*WORK INSTRUCTIONS*
Transcribe word for word the lines below from the line with "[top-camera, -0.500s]" through the line with "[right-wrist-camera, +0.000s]", ends included.

###

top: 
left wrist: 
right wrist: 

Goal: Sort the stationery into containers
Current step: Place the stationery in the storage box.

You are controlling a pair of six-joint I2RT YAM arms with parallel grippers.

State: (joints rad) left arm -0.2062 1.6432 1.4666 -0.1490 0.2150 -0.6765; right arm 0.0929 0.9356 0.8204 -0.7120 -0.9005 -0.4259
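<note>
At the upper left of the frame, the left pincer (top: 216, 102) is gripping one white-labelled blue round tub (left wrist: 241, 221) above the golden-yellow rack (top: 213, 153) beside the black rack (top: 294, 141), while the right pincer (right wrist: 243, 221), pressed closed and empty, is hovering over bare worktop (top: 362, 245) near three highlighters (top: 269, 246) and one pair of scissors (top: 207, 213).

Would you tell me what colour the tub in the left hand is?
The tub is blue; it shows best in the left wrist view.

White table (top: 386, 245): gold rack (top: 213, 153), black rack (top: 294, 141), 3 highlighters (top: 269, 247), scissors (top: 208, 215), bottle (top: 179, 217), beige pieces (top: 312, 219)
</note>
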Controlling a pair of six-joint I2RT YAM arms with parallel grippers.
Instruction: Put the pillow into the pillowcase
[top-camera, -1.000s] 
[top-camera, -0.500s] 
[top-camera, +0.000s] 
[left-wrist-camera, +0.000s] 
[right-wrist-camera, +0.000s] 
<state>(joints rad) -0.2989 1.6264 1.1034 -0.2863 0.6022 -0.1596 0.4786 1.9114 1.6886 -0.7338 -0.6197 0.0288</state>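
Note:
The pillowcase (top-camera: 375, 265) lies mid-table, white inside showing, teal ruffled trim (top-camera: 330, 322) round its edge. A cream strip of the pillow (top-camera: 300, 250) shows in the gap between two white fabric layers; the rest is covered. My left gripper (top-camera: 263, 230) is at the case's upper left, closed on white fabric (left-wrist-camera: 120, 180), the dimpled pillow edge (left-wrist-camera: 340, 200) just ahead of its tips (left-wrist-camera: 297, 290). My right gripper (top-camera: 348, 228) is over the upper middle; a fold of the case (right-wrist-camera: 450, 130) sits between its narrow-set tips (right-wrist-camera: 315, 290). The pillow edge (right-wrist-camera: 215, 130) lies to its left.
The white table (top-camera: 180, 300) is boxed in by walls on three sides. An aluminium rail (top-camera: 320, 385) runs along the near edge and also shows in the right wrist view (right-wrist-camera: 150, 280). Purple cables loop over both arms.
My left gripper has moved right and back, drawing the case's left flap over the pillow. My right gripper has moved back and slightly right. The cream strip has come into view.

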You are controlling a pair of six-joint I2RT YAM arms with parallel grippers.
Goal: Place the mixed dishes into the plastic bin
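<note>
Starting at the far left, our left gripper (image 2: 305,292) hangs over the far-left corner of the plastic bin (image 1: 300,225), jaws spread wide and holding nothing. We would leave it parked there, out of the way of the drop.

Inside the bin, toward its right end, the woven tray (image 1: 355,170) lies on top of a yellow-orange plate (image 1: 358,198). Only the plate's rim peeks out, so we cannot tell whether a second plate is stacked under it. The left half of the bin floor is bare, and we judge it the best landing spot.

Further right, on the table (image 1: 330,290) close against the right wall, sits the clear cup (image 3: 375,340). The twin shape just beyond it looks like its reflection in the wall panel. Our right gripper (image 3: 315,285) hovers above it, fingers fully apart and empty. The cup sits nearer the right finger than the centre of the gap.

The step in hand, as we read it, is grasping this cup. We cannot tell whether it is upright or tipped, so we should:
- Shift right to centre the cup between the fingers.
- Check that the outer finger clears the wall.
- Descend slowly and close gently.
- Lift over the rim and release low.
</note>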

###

*ANSWER TO THE PROBLEM*
[top-camera, -0.500s] 
[top-camera, +0.000s] 
[left-wrist-camera, +0.000s] 
[right-wrist-camera, +0.000s] 

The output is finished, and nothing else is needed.